Exercise requirements: Only the lines from the one containing "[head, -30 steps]" through the end of the material are to be echoed, each exactly as it appears.

Dataset content:

________________

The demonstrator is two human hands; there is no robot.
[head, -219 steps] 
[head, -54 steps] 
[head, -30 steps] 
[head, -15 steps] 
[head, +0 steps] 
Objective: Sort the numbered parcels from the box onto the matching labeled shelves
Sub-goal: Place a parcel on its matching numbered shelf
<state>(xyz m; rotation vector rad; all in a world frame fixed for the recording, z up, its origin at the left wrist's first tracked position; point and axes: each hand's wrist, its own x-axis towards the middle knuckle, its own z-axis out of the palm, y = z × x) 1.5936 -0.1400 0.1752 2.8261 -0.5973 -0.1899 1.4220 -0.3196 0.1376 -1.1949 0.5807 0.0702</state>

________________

Solution to the problem:
[head, -30 steps] 
[head, -15 steps] 
[head, +0 steps] 
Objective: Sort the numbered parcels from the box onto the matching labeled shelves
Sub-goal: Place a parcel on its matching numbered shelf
<state>(xyz m; rotation vector rad; all in a world frame fixed for the recording, z up, its origin at the left wrist's first tracked position; point and axes: each hand's wrist, its own x-axis towards the middle knuckle, its own z-axis out of the palm, y = z × x) 1.5936 -0.1400 0.1752 2.8261 -0.5973 -0.1899 1.4220 -0.3196 0.1376 -1.1949 0.5807 0.0702</state>

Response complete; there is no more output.